◆ **Instructions for the task**: Please return all lines from the records below that include the string "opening".

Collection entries

+===+

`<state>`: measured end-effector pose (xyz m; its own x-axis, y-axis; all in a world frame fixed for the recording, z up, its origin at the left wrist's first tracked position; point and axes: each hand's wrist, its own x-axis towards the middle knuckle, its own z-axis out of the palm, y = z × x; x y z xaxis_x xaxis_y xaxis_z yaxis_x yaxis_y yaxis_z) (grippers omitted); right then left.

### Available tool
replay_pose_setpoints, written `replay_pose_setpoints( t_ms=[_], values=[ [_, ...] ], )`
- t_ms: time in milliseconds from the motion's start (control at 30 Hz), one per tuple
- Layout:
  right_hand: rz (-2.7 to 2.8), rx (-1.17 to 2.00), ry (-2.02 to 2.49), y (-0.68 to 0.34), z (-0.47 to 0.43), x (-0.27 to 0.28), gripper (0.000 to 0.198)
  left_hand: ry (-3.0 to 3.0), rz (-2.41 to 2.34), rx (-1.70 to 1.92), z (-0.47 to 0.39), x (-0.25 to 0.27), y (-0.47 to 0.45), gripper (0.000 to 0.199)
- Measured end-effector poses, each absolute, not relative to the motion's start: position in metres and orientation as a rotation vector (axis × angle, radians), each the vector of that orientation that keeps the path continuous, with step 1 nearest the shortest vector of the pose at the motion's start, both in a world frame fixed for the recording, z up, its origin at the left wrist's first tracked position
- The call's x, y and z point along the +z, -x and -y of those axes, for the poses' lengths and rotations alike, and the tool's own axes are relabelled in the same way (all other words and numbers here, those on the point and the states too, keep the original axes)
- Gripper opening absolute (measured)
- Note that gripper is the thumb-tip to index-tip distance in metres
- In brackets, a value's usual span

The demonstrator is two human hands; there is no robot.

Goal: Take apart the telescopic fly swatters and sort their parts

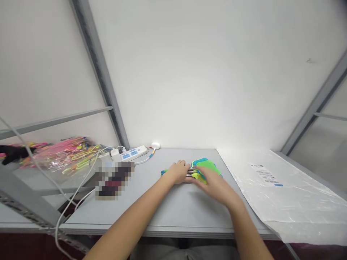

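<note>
A bundle of fly swatters [208, 165], with green, blue and yellow perforated heads on shiny metal rods, lies across the middle of the table. My left hand [179, 171] is closed over the rods, and a bit of blue and green shows past its far side. Close beside it, my right hand [210, 182] grips the bundle near the heads, thumb at the front and fingers behind. Parts of the rods and heads are hidden under both hands.
On the grey table [108, 216], a white power strip [134, 154] with plugs and cables stands at the back left, near a pixelated object [115, 182]. Bagged colourful items [81, 151] lie farther left. A white plastic sheet [284, 195] covers the right side, overhanging the front edge.
</note>
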<state>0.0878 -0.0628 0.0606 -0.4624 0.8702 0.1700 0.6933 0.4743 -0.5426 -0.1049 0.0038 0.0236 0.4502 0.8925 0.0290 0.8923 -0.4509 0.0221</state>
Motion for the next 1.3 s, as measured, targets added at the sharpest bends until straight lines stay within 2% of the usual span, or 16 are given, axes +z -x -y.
replay_pose_setpoints(
  t_ms=[67, 133, 233, 300, 433, 500, 767, 900, 1033, 1100, 1200, 1300],
  values=[
    [2.453, 0.408, 1.495, -0.088, 0.038, 0.064, 0.084, -2.738, -1.572, 0.067, 0.001, 0.025, 0.121, 0.055],
    [2.584, 0.45, 1.486, -0.082, 0.015, 0.056, 0.111, -2.783, -1.555, 0.089, 0.006, 0.026, 0.132, 0.053],
    [2.783, 0.487, 1.386, -0.07, -0.007, 0.029, 0.128, -2.813, -1.605, 0.121, 0.011, 0.02, 0.135, 0.054],
    [2.845, 0.411, 1.312, -0.065, -0.017, 0.009, 0.122, -2.808, -1.666, 0.135, 0.01, 0.013, 0.13, 0.056],
    [2.722, 0.16, 1.273, -0.055, -0.032, -0.018, 0.088, -2.789, -1.738, 0.156, -0.007, 0.001, 0.127, 0.049],
    [2.659, 0.066, 1.317, -0.046, -0.04, -0.021, 0.082, -2.809, -1.709, 0.17, -0.019, 0.0, 0.134, 0.044],
    [2.748, 0.164, 1.316, -0.017, -0.083, -0.007, 0.097, -2.891, -1.66, 0.236, -0.062, 0.006, 0.169, 0.04],
    [2.728, 0.038, 1.013, -0.036, -0.073, -0.006, 0.093, -2.909, -1.581, 0.26, -0.071, 0.004, 0.176, 0.043],
    [2.789, -0.049, 0.54, -0.065, -0.049, -0.017, 0.072, -2.888, -1.528, 0.281, -0.073, 0.005, 0.179, 0.046],
    [2.713, -0.137, 0.282, -0.073, -0.044, -0.027, 0.051, -2.874, -1.534, 0.288, -0.074, 0.006, 0.18, 0.046],
    [2.665, -0.168, 0.151, -0.074, -0.043, -0.039, 0.026, -2.871, -1.521, 0.325, -0.073, 0.006, 0.18, 0.049],
    [2.648, -0.174, 0.164, -0.069, -0.04, -0.037, 0.019, -2.897, -1.489, 0.4, -0.07, 0.006, 0.181, 0.058]
  ],
)
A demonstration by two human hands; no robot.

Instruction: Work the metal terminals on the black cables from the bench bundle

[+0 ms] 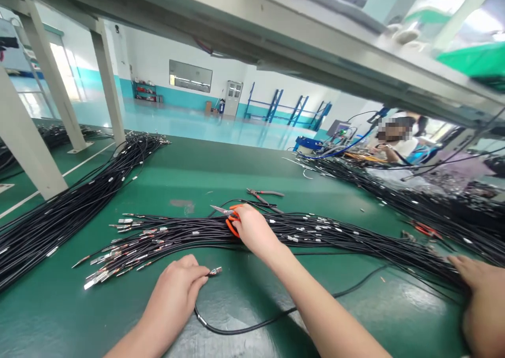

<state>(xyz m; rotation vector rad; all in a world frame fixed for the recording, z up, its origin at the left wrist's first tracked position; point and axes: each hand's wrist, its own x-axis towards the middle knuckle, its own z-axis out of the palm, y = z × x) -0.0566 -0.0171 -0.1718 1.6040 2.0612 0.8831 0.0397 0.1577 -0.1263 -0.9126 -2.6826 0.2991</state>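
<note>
My left hand (181, 279) pinches a black cable (244, 330) close to its end. A small metal-tipped connector (215, 271) pokes out past the fingertips, and the cable loops below and away to the right. My right hand (254, 226) is closed on orange-handled scissors (232, 227), whose pointed blades aim left. Beneath the scissors lies a long bundle of black cables (339, 234) with white labels. Its stripped and connector-fitted ends (114, 258) fan out at the left, above my left hand. Grey-and-red pliers (265, 193) rest just behind the bundle.
Another person's hand (477, 279) rests at the bundle's right end. More cable bundles lie at left (79, 210) and right (402, 195) on the green table (221, 163). Red-handled pliers (428, 230) lie at right. White posts (106, 79) hold up an overhead shelf (276, 26). A person (398, 137) sits beyond.
</note>
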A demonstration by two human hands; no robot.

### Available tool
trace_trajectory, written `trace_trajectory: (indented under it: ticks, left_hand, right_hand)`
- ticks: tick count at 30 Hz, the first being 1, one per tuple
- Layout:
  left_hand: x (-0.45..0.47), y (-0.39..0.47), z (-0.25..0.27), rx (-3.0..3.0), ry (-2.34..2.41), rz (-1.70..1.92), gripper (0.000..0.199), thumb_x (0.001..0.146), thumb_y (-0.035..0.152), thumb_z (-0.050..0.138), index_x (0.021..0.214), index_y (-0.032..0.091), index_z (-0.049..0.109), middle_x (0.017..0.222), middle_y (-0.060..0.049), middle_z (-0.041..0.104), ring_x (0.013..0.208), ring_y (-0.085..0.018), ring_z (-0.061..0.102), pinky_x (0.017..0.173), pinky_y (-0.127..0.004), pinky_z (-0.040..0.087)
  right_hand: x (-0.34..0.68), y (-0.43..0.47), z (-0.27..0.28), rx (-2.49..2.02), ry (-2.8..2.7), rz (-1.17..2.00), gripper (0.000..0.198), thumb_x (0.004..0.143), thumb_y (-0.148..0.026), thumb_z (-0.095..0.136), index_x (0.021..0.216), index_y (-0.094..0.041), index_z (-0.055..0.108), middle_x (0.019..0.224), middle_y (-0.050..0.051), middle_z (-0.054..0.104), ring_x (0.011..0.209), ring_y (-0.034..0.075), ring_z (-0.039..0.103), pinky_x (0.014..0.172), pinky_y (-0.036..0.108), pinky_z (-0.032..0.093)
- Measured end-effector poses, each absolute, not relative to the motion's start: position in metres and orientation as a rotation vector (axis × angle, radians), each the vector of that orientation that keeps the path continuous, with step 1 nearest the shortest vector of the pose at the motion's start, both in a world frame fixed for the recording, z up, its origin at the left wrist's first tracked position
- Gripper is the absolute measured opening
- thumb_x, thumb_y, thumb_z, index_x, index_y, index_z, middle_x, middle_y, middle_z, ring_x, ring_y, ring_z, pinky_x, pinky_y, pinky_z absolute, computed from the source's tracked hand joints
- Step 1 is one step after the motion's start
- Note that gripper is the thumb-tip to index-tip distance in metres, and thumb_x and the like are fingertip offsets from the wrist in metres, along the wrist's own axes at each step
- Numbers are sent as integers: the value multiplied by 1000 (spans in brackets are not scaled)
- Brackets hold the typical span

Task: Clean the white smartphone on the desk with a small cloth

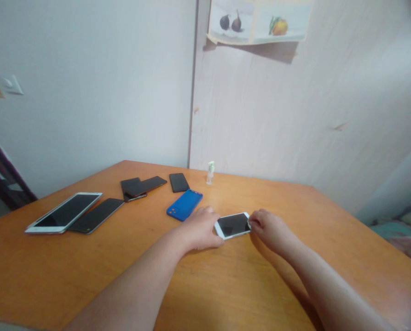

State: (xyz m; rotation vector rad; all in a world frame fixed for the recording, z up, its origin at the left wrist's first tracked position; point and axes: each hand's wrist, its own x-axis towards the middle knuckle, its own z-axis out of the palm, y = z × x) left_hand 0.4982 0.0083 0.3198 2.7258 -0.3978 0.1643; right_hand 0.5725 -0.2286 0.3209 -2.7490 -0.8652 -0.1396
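A white smartphone (233, 225) with a dark screen lies face up on the wooden table, its long side running left to right. My left hand (201, 230) grips its left end, thumb along the near corner and fingers at the far one. At the opposite end, my right hand (265, 227) is closed in a pinch against the phone's right edge. Whatever its fingertips hold there, if anything, is too small to make out. Just beyond my left hand lies a blue phone case (185, 205) with camera cutouts.
Left on the table (205, 294) are a white tablet (67, 212) and a black phone (97, 216) beside it. Farther back lie overlapping dark phones (146, 185) and another black phone (178, 182). A small clear pump bottle (210, 174) stands near the wall.
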Motion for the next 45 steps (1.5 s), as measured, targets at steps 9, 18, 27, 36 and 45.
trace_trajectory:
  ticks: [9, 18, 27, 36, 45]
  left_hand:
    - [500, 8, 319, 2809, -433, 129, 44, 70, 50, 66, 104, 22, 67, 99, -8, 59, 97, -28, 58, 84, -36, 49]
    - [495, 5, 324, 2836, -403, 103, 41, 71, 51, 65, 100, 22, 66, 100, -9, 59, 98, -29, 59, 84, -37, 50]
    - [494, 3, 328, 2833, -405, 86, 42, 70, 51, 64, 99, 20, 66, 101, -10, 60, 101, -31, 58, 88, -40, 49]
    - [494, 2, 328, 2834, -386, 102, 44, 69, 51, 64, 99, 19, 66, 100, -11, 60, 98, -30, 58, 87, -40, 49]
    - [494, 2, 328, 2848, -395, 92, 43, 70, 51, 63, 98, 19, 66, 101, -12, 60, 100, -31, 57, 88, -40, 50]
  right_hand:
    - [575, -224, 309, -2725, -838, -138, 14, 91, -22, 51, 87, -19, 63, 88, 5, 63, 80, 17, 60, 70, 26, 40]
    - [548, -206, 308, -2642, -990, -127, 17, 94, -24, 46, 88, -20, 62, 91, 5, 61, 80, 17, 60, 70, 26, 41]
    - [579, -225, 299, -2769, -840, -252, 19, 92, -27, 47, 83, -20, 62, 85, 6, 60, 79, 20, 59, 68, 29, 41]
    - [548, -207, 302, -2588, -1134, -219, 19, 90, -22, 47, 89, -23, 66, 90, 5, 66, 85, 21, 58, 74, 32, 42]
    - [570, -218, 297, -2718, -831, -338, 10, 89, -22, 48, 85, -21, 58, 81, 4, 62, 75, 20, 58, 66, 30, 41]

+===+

◆ **Exercise solution**:
- Gripper opening absolute (measured)
- Gripper is the absolute measured opening

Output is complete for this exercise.